People will want to see if what we promise is indeed what we strive to do… We are committed, I am committed, let us all be committed.”
It is, of course, a risky move on the part of Tsvangirai, but he must have signed when he saw no other way out. Mugabe, before he strode the podium, looked dejected - not having had to share the stage with a domestic rival since Joshua Nkomo, who he ultimately broke.
The international community is maintaining a wait-and-see stance on the deal, which asks for international sanctions to be lifted. The US State Department’s reaction in its daily press briefing is below:
QUESTION: My question is about Zimbabwe.
MR. MCCORMACK: Zimbabwe.
QUESTION: Now that the agreement has been signed –
MR. MCCORMACK: Right.
QUESTION: — and maybe you know a little bit better about it and whether –
MR. MCCORMACK: A bit more. We don’t have a full picture of it. We have not yet seen the agreement and all of its details. We have had some briefings on it, and from what we have learned from the MDC briefing us on the detail – what – the details of it, then we would welcome this agreement, again, with the caveat that we haven’t yet seen the full agreement.

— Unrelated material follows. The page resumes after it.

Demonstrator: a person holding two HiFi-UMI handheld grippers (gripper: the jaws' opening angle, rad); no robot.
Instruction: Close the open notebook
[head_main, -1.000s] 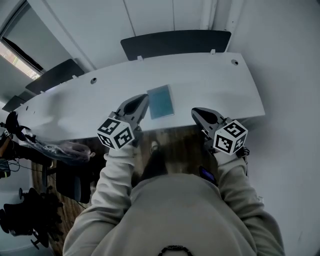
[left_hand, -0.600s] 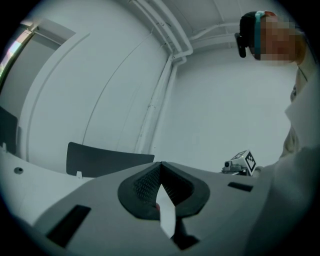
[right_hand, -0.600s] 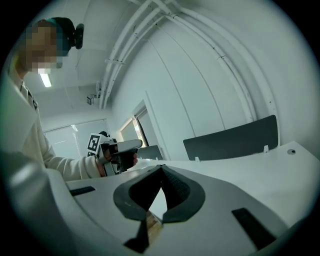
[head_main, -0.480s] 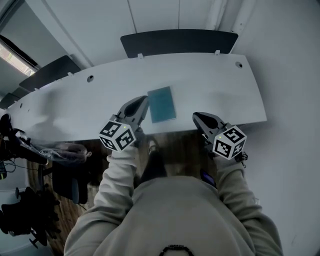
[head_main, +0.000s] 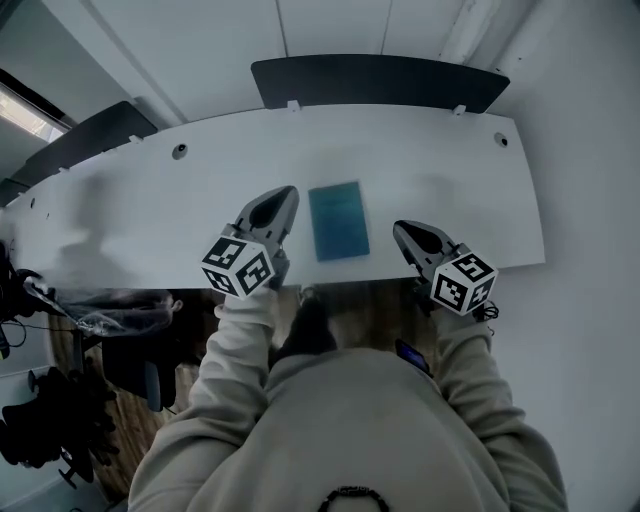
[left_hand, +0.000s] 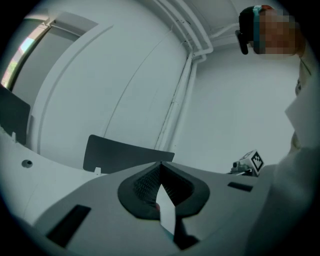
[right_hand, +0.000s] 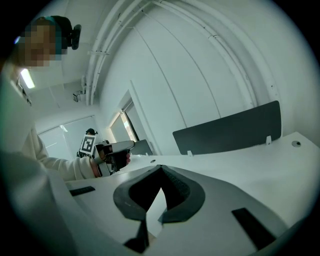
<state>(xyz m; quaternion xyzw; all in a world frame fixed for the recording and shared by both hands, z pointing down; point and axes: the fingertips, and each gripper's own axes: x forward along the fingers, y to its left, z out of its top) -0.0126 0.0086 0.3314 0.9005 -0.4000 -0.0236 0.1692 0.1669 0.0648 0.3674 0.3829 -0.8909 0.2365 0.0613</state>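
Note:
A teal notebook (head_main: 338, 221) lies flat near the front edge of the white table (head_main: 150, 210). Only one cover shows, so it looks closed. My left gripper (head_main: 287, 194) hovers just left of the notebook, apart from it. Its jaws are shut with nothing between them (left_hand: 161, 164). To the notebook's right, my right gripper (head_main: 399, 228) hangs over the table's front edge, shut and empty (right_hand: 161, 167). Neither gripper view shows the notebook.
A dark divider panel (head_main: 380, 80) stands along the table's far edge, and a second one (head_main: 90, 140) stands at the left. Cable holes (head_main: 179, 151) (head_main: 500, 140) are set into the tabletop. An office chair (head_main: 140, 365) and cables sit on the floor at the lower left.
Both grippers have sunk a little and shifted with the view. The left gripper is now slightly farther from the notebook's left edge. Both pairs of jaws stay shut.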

And it is our hope for Zimbabwe and the Zimbabwean people that they could – they can now move forward, that this – the agreement, as we understand it, can be fully implemented, and that the agreement be implemented in such a way that it reflect the will of the people, as expressed in the recent election.
QUESTION: And are you optimistic it will be able to implement?

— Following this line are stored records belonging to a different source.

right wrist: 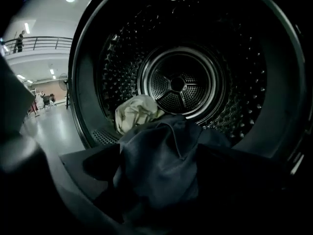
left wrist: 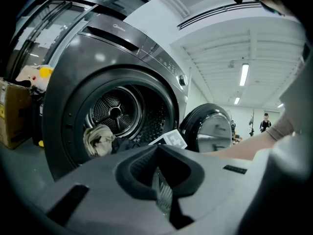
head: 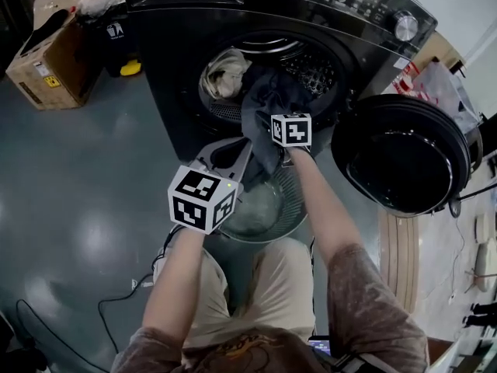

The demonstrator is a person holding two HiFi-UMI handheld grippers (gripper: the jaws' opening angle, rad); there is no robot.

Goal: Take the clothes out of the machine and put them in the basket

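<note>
At the open mouth of the front-loading machine (head: 178,68) | right gripper (head: 289,134) is standing spread wide, dark garment (right wrist: 166,170) draping loosely between its jaws and over the drum lip | cream garment (head: 225,72) is lying inside the drum | left gripper (head: 233,152) is hovering, jaws pressed together, above the mesh basket (head: 289,196).

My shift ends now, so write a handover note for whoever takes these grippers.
Left gripper: shut, empty, by the basket.
Right gripper: open at the drum mouth, dark garment between its jaws, ungripped.
Dark garment hangs over the drum lip; beige garment lies inside. Door open.
Basket contents unclear.
To do: both garments into the basket.
</note>
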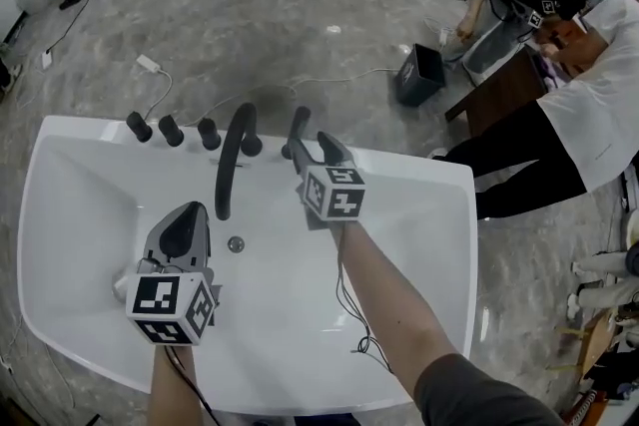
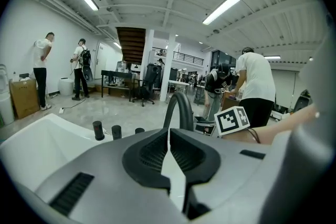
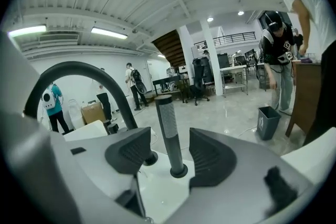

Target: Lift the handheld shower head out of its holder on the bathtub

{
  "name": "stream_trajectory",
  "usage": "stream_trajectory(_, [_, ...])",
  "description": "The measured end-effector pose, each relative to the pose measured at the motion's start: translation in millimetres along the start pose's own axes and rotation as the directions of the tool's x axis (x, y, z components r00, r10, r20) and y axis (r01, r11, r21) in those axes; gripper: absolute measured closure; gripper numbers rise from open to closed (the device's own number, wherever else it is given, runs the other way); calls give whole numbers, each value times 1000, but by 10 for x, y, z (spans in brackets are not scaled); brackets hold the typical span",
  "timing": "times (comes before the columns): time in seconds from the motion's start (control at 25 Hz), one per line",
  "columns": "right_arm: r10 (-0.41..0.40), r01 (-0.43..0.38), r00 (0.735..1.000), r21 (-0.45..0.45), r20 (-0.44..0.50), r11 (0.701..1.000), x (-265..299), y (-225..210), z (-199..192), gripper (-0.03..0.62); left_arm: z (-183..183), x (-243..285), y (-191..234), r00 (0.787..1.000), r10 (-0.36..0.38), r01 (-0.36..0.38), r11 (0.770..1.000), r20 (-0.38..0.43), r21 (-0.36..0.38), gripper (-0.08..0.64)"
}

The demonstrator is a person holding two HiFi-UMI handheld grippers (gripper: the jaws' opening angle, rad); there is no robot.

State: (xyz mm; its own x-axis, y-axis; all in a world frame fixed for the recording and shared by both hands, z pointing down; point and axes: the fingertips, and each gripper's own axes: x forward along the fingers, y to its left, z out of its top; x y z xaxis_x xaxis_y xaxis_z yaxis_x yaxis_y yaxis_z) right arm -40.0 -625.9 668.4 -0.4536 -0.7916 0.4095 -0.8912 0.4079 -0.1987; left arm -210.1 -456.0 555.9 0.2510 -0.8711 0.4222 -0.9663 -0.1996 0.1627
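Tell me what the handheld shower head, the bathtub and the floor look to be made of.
Handheld shower head: matte black, probably coated metal; its upper part shows a fine knurled or mesh texture.
Bathtub: glossy white, acrylic or ceramic, smooth with soft highlights; the look does not settle which.
Floor: polished grey stone or marble-look tile, veined and mirroring the ceiling lights.

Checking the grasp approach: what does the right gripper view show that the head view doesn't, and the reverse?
Right gripper view only: the right tongs open, with the shower head upright between them, untouched and seated in its holder. Head view only: the left tongs and the drain. Both: the arched spout and the white bathtub.
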Motion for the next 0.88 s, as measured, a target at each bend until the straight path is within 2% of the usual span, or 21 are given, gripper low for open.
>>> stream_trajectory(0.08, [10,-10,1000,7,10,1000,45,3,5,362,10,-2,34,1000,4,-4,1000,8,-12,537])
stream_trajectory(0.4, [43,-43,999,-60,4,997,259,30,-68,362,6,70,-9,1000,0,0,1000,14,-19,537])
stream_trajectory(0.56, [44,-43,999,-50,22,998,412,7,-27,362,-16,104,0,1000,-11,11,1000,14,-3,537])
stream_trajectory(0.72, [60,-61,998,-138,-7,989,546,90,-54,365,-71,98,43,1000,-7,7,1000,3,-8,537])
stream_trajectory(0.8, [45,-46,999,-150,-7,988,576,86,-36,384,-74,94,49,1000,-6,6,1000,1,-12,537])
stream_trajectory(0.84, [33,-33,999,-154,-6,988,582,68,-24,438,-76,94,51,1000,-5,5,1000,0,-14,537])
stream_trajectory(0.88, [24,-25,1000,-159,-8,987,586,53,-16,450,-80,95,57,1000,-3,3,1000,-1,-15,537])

MR. MCCORMACK: Well, we’ll see. You know, you can get agreements and it’s important to execute those agreements, implement those agreements. We’ll see how it’s implemented.
Yeah.
QUESTION: On that subject, the new power-sharing leadership there in Zimbabwe has called on Britain to accept responsibility for compensating farmers who lost their land during the land reform process there. I wondered what you thought of that idea. Should Britain be compensating farmers there?
MR. MCCORMACK: I think that’s for the parties involved to comment on, and not for us. We don’t seem to be an issue in that particular question.
That latter point is apparently a sticking point in Mugabe’s mind, who seems convinced Britain should have financed the buyout of white farmers.
The foreign ministers of the EU, meeting in Brussels, also adopted an implementation first approach (full conclusions here):
The Council will study the details of the agreement and will be attentive to its implementation, which will mean immediate cessation of all forms of intimidation and violence. It stresses that that agreement must provide the Zimbabwean people with the reforms awaited: democracy and the rule of law, including respect for human rights, and the restoration of the country’s economic and social situation.
What is clear is that Mugabe is weakened. What is less clear is whether he is weakened enough so that Zimbabwe can now begin to dig itself out of the hole he and his cronies dug it into.